Copy the data. Keep every character as given.

╭─ Recorded information

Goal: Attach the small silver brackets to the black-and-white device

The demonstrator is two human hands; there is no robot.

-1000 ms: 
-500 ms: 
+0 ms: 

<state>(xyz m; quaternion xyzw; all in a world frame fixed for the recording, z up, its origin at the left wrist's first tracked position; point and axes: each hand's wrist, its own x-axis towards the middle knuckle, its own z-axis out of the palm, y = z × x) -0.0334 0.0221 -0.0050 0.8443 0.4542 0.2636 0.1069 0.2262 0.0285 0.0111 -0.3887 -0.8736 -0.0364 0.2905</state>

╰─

**Response to the task:**
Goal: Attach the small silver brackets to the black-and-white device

The demonstrator is two human hands; there is no robot.

-1000 ms: 
-500 ms: 
+0 ms: 

<state>(xyz m; quaternion xyzw; all in a world frame fixed for the recording, z up, its origin at the left wrist's first tracked position; point and axes: each hand's wrist, its own x-axis towards the middle knuckle, its own z-axis out of the palm, y = z × x) -0.0334 0.0221 -0.0050 0.8443 0.4542 0.2636 0.1069 0.2262 0.0285 0.0111 -0.3887 -0.8736 -0.0364 0.2905</state>

The output is finished, and nothing else is needed.